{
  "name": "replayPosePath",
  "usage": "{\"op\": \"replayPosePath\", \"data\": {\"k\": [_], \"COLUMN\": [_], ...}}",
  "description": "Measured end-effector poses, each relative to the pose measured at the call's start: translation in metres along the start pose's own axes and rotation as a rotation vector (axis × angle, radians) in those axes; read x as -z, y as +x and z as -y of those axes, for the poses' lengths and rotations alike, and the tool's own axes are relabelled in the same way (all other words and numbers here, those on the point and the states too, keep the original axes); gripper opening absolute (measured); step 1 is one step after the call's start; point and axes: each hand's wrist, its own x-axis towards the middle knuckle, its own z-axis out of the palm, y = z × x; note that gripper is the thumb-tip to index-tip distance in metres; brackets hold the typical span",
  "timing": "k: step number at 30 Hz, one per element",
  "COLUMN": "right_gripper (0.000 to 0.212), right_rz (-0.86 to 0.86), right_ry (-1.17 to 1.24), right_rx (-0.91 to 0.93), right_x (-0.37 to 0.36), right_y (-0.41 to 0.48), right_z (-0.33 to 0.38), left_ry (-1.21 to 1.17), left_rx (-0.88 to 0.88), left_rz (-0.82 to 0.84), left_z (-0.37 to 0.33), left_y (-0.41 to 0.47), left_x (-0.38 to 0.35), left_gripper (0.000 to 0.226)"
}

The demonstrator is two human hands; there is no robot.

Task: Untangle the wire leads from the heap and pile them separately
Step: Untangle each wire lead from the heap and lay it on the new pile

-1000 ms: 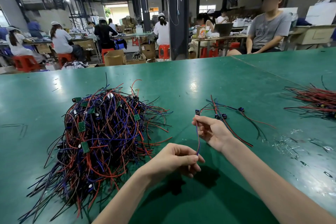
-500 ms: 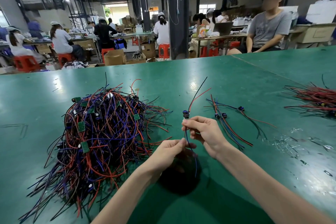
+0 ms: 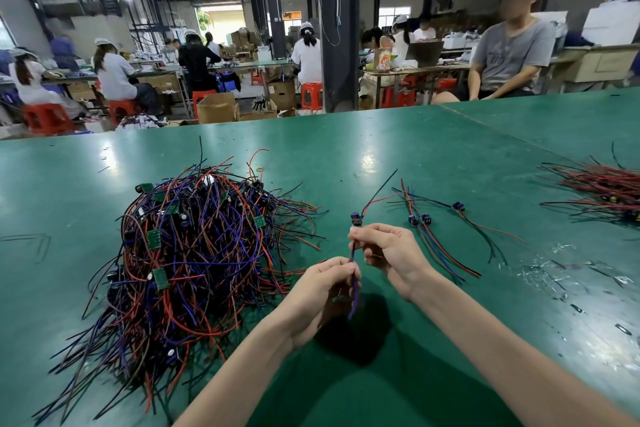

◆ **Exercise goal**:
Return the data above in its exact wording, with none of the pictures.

◆ **Response**:
{
  "name": "replayPosePath",
  "usage": "{\"op\": \"replayPosePath\", \"data\": {\"k\": [_], \"COLUMN\": [_], ...}}",
  "description": "Measured end-effector poses, each relative to the pose measured at the call's start: translation in metres along the start pose's own axes and rotation as a rotation vector (axis × angle, radians) in those axes; read x as -z, y as +x and z as -y of those axes, for the poses' lengths and rotations alike, and the tool's own axes are relabelled in the same way (all other words and numbers here, those on the point and the states too, keep the original axes); gripper opening absolute (measured); step 1 is one step after the call's start; point and axes: each hand's wrist, its own x-axis towards the middle knuckle, its own z-axis out of the palm, y = z × x; note that gripper is the thumb-tip to index-tip distance in metres; brackets hold the typical span",
  "timing": "k: step number at 30 Hz, one per element",
  "COLUMN": "right_gripper (0.000 to 0.212), right_rz (-0.86 to 0.86), right_ry (-1.17 to 1.24), right_rx (-0.91 to 0.93), right_x (-0.37 to 0.36), right_y (-0.41 to 0.48), right_z (-0.33 to 0.38), left_ry (-1.21 to 1.17), left_rx (-0.88 to 0.88), left_rz (-0.82 to 0.84), left_z (-0.37 to 0.33), left_y (-0.41 to 0.47), left_x (-0.38 to 0.35), left_gripper (0.000 to 0.226)"
}

The demonstrator is two human hands; there is no robot.

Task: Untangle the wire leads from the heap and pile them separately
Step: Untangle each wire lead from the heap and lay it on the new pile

-1000 ms: 
-500 ms: 
+0 ms: 

Nothing further is required of the output.